→ THE PROBLEM:
Return all of the material, keeping each line exactly as it is.

--- STORED DATA ---

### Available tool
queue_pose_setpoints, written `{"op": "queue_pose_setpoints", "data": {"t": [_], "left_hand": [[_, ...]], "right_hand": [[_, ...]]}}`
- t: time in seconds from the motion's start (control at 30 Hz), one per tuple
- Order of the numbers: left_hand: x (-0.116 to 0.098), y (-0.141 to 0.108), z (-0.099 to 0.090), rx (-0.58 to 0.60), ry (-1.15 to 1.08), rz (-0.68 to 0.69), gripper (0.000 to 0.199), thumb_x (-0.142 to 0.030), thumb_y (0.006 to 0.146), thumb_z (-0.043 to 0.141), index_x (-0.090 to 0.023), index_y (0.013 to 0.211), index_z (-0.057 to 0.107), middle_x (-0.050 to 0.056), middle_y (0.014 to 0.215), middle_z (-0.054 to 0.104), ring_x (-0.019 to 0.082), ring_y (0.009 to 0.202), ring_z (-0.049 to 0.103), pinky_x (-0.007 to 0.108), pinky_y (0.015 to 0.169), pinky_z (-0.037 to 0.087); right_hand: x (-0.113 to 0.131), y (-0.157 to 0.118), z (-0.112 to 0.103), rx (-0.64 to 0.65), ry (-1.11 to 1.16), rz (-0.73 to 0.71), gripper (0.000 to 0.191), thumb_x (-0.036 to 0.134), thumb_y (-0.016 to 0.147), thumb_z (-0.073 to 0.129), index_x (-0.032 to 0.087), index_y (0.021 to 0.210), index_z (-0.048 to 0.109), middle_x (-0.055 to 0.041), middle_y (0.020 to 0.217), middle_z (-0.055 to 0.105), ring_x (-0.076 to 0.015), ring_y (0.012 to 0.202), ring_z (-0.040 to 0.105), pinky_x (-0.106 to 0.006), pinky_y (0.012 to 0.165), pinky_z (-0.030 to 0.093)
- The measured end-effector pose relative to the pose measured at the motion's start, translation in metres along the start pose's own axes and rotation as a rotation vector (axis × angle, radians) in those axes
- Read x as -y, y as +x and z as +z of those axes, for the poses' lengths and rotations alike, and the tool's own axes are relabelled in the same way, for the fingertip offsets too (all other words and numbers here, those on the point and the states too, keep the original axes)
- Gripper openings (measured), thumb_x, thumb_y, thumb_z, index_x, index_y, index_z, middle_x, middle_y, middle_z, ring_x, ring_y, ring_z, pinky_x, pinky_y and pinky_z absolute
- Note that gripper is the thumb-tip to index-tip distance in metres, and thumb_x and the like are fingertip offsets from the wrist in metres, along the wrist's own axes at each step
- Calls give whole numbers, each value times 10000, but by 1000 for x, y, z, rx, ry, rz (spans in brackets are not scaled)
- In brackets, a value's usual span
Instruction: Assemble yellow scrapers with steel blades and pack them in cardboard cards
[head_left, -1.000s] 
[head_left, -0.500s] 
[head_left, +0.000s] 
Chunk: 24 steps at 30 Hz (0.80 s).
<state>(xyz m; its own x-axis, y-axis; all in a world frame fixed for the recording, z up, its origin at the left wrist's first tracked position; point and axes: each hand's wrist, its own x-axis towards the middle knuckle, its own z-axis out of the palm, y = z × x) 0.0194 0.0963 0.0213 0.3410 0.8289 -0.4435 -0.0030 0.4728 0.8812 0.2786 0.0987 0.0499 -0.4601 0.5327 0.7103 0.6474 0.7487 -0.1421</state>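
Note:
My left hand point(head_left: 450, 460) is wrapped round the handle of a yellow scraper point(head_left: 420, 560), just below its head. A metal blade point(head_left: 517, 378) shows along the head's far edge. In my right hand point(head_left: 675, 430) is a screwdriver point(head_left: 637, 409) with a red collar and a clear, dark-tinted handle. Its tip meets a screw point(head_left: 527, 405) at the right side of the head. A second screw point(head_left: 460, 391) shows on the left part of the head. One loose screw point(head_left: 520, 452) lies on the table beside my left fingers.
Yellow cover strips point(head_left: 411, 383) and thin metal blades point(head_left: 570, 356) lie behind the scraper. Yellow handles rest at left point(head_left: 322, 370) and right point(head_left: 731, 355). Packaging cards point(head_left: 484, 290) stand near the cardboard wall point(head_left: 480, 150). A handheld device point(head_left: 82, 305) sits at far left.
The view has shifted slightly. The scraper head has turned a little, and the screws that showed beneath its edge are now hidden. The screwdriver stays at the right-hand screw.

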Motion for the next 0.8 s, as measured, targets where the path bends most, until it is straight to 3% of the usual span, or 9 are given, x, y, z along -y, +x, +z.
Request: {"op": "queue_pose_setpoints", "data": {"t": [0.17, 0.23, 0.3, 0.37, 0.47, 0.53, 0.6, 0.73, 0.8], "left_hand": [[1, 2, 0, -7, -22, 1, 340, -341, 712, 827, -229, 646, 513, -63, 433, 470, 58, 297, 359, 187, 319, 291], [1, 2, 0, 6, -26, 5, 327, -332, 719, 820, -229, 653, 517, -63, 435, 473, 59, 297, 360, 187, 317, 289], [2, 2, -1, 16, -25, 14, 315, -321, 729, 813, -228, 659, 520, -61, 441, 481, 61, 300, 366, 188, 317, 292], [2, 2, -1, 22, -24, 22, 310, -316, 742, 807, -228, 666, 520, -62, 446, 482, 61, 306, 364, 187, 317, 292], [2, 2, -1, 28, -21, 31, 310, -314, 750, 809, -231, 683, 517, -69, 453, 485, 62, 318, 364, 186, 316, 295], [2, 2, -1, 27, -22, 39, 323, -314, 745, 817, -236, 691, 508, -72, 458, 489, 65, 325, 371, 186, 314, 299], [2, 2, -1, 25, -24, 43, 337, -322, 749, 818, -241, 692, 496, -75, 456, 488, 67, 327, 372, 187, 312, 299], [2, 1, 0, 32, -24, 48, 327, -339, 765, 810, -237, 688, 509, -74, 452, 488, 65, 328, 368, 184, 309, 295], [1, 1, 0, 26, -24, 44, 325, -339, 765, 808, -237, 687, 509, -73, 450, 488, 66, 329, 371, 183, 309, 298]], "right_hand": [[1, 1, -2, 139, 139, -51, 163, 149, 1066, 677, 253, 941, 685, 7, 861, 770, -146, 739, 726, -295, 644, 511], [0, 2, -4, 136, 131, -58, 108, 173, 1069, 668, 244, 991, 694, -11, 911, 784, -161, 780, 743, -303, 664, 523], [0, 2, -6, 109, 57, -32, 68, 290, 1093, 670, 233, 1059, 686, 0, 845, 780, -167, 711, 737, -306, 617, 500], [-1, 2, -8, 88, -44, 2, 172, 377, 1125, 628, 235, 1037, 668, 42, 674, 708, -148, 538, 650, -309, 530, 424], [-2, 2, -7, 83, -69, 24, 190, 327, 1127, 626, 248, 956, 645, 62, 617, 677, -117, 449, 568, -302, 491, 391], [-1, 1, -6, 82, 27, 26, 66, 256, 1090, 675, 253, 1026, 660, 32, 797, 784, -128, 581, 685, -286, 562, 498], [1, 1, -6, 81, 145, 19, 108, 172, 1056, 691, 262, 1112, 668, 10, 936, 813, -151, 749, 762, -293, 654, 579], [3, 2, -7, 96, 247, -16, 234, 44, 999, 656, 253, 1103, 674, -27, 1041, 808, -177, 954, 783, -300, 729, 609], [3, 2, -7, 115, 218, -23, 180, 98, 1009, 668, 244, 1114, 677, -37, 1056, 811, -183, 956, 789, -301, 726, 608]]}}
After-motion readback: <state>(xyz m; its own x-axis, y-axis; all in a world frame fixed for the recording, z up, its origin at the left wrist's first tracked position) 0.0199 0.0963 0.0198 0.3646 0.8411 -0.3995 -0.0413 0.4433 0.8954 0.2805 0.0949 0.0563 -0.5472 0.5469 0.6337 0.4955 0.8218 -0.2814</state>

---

→ EXERCISE ANSWER:
### Available tool
queue_pose_setpoints, written `{"op": "queue_pose_setpoints", "data": {"t": [_], "left_hand": [[_, ...]], "right_hand": [[_, ...]]}}`
- t: time in seconds from the motion's start (control at 30 Hz), one per tuple
- Order of the numbers: left_hand: x (-0.116 to 0.098), y (-0.141 to 0.108), z (-0.099 to 0.090), rx (-0.58 to 0.60), ry (-1.15 to 1.08), rz (-0.68 to 0.69), gripper (0.000 to 0.199), thumb_x (-0.142 to 0.030), thumb_y (0.006 to 0.146), thumb_z (-0.043 to 0.141), index_x (-0.090 to 0.023), index_y (0.013 to 0.211), index_z (-0.057 to 0.107), middle_x (-0.050 to 0.056), middle_y (0.014 to 0.215), middle_z (-0.054 to 0.104), ring_x (-0.019 to 0.082), ring_y (0.009 to 0.202), ring_z (-0.049 to 0.103), pinky_x (-0.007 to 0.108), pinky_y (0.015 to 0.169), pinky_z (-0.037 to 0.087); right_hand: x (-0.113 to 0.131), y (-0.157 to 0.118), z (-0.112 to 0.103), rx (-0.64 to 0.65), ry (-1.11 to 1.16), rz (-0.73 to 0.71), gripper (0.000 to 0.191), thumb_x (-0.036 to 0.134), thumb_y (-0.016 to 0.147), thumb_z (-0.073 to 0.129), index_x (-0.032 to 0.087), index_y (0.021 to 0.210), index_z (-0.048 to 0.109), middle_x (-0.055 to 0.041), middle_y (0.020 to 0.217), middle_z (-0.055 to 0.105), ring_x (-0.076 to 0.015), ring_y (0.012 to 0.202), ring_z (-0.040 to 0.105), pinky_x (-0.106 to 0.006), pinky_y (0.012 to 0.165), pinky_z (-0.030 to 0.093)
- The measured end-effector pose relative to the pose measured at the motion's start, translation in metres along the start pose's own axes and rotation as a rotation vector (axis × angle, radians) in those axes
- Read x as -y, y as +x and z as +z of those axes, for the poses' lengths and rotations alike, and the tool's own axes are relabelled in the same way, for the fingertip offsets too (all other words and numbers here, those on the point and the states too, keep the original axes)
- Gripper openings (measured), thumb_x, thumb_y, thumb_z, index_x, index_y, index_z, middle_x, middle_y, middle_z, ring_x, ring_y, ring_z, pinky_x, pinky_y and pinky_z absolute
- Note that gripper is the thumb-tip to index-tip distance in metres, and thumb_x and the like are fingertip offsets from the wrist in metres, along the wrist's own axes at each step
- Calls give whole numbers, each value times 10000, but by 1000 for x, y, z, rx, ry, rz (spans in brackets are not scaled)
- In brackets, a value's usual span
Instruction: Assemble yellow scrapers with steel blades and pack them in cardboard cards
[head_left, -1.000s] 
[head_left, -0.500s] 
[head_left, +0.000s] 
Chunk: 24 steps at 30 Hz (0.80 s).
<state>(xyz m; its own x-axis, y-axis; all in a world frame fixed for the recording, z up, its origin at the left wrist's first tracked position; point and axes: each hand's wrist, its own x-axis towards the middle knuckle, its own z-axis out of the palm, y = z × x) 0.0194 0.0963 0.0213 0.3410 0.8289 -0.4435 -0.0030 0.4728 0.8812 0.2786 0.0987 0.0499 -0.4601 0.5327 0.7103 0.6474 0.7487 -0.1421</state>
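Note:
My left hand point(head_left: 450, 460) is wrapped round the handle of a yellow scraper point(head_left: 420, 560), just below its head. A metal blade point(head_left: 517, 378) shows along the head's far edge. In my right hand point(head_left: 675, 430) is a screwdriver point(head_left: 637, 409) with a red collar and a clear, dark-tinted handle. Its tip meets a screw point(head_left: 527, 405) at the right side of the head. A second screw point(head_left: 460, 391) shows on the left part of the head. One loose screw point(head_left: 520, 452) lies on the table beside my left fingers.
Yellow cover strips point(head_left: 411, 383) and thin metal blades point(head_left: 570, 356) lie behind the scraper. Yellow handles rest at left point(head_left: 322, 370) and right point(head_left: 731, 355). Packaging cards point(head_left: 484, 290) stand near the cardboard wall point(head_left: 480, 150). A handheld device point(head_left: 82, 305) sits at far left.
The view has shifted slightly. The scraper head has turned a little, and the screws that showed beneath its edge are now hidden. The screwdriver stays at the right-hand screw.
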
Motion for the next 0.8 s, as measured, targets where the path bends most, until it is straight to 3% of the usual span, or 9 are given, x, y, z along -y, +x, +z.
Request: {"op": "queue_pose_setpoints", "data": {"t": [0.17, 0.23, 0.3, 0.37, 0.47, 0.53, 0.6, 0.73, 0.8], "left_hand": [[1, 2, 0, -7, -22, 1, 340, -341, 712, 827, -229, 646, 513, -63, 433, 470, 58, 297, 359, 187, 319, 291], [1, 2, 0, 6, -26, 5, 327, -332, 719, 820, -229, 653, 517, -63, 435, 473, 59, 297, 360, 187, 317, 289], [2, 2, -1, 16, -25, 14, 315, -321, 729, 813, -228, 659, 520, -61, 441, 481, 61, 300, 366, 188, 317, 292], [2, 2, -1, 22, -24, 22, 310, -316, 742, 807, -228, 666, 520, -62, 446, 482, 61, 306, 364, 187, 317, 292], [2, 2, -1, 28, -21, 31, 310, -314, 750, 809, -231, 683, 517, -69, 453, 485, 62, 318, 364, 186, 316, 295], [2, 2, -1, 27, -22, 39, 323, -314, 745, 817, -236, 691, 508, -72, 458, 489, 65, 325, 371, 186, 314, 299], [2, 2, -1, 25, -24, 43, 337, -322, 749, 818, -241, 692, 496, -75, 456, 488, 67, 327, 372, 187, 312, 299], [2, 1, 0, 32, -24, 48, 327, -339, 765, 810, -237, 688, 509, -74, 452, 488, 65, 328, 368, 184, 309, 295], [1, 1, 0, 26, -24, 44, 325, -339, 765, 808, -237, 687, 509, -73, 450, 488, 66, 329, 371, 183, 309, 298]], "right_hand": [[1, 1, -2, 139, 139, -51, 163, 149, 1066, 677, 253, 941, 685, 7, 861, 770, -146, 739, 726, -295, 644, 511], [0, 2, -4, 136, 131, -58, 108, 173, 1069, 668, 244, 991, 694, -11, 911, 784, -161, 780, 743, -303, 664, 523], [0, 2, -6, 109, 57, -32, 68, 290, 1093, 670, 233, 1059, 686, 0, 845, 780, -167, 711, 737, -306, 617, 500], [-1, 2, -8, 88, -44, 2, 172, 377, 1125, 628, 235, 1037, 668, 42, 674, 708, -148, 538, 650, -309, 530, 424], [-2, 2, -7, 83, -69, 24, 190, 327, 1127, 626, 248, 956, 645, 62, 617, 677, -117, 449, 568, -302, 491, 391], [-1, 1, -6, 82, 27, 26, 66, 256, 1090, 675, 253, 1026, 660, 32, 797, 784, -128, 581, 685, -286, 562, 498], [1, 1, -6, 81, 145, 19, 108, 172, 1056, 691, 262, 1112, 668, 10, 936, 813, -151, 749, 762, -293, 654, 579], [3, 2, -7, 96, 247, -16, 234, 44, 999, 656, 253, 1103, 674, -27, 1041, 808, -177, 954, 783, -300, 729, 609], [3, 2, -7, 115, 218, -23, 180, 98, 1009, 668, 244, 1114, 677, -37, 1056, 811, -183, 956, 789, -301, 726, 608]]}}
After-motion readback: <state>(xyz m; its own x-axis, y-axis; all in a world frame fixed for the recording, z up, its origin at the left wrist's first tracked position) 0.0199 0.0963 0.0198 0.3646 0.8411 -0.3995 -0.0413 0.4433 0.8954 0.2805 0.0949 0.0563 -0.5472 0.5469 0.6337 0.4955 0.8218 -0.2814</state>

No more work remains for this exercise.